DIRECTIONS FOR THIS TASK =
Transcribe the listing below exactly, leaving out each image.

Start of AVAILABLE DATA

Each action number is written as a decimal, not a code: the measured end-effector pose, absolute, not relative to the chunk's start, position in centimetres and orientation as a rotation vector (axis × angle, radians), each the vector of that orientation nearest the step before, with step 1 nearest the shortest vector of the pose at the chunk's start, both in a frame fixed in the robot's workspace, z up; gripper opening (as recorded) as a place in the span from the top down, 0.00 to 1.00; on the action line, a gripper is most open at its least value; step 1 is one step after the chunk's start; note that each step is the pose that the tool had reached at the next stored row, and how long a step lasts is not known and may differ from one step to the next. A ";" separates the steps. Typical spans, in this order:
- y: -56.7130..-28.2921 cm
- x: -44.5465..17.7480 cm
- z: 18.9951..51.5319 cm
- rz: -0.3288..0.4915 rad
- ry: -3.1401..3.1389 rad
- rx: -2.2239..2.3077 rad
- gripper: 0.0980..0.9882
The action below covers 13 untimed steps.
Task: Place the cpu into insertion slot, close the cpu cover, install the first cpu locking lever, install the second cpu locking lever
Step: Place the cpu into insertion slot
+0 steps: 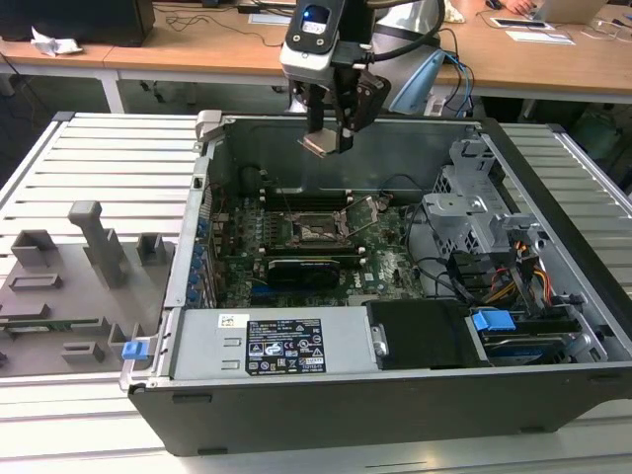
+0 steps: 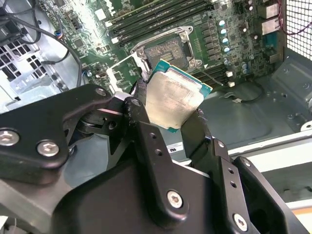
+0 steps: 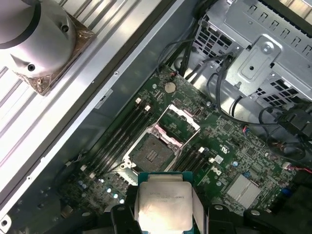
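Note:
Above the open computer case, my gripper is shut on the cpu, a flat square chip with a dull silver face. In both wrist views the cpu sits tilted between the black fingers. The insertion slot lies bare on the green motherboard, well below the chip. Its cpu cover, a silvery frame, is swung open beside the socket.
Long black memory slots run beside the socket, and a black card with a green stripe lies in front of it. A metal drive cage with cables stands at the exterior view's right. A labelled power supply lines the near case wall.

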<state>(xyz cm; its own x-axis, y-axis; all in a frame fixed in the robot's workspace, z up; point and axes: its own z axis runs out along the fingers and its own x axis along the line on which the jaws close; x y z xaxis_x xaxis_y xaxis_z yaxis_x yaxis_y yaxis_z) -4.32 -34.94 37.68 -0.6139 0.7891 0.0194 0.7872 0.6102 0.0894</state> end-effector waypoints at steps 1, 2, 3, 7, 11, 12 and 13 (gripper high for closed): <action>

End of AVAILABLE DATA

YOUR RESPONSE =
Each action number is written as a decimal, not a code: the measured end-effector pose, absolute, not relative to the chunk's start, position in centimetres and orientation as a rotation vector (axis × angle, radians), each the vector of that orientation nearest the step before, with step 1 nearest the shortest vector of the pose at the chunk's start, both in a frame fixed in the robot's workspace, z up; gripper opening (as recorded) as a place in the span from the top down, 0.00 to 1.00; on the action line, a gripper is most open at its least value; step 1 is one step after the chunk's start; note that each step is the pose that the tool had reached at the next stored row, and how long a step lasts is not known and may differ from one step to the next. A ";" separates the steps. Typical spans, in this order:
- y: -56.7130..-28.2921 cm
- x: -44.5465..17.7480 cm
- z: 18.9951..51.5319 cm
- rz: -0.3288..0.4915 rad
- ry: -3.1401..3.1389 rad
- rx: -2.2239..2.3077 rad
- gripper: 0.0980..0.9882
The action below covers 13 untimed steps.
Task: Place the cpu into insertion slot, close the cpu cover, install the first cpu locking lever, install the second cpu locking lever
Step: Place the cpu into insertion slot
+0 steps: 
+0 steps: 
+0 steps: 
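Note:
Above the open computer case, my gripper is shut on the cpu, a flat square chip with a dull silver face. In both wrist views the cpu sits tilted between the black fingers. The insertion slot lies bare on the green motherboard, well below the chip. Its cpu cover, a silvery frame, is swung open beside the socket.
Long black memory slots run beside the socket, and a black card with a green stripe lies in front of it. A metal drive cage with cables stands at the exterior view's right. A labelled power supply lines the near case wall.
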
<state>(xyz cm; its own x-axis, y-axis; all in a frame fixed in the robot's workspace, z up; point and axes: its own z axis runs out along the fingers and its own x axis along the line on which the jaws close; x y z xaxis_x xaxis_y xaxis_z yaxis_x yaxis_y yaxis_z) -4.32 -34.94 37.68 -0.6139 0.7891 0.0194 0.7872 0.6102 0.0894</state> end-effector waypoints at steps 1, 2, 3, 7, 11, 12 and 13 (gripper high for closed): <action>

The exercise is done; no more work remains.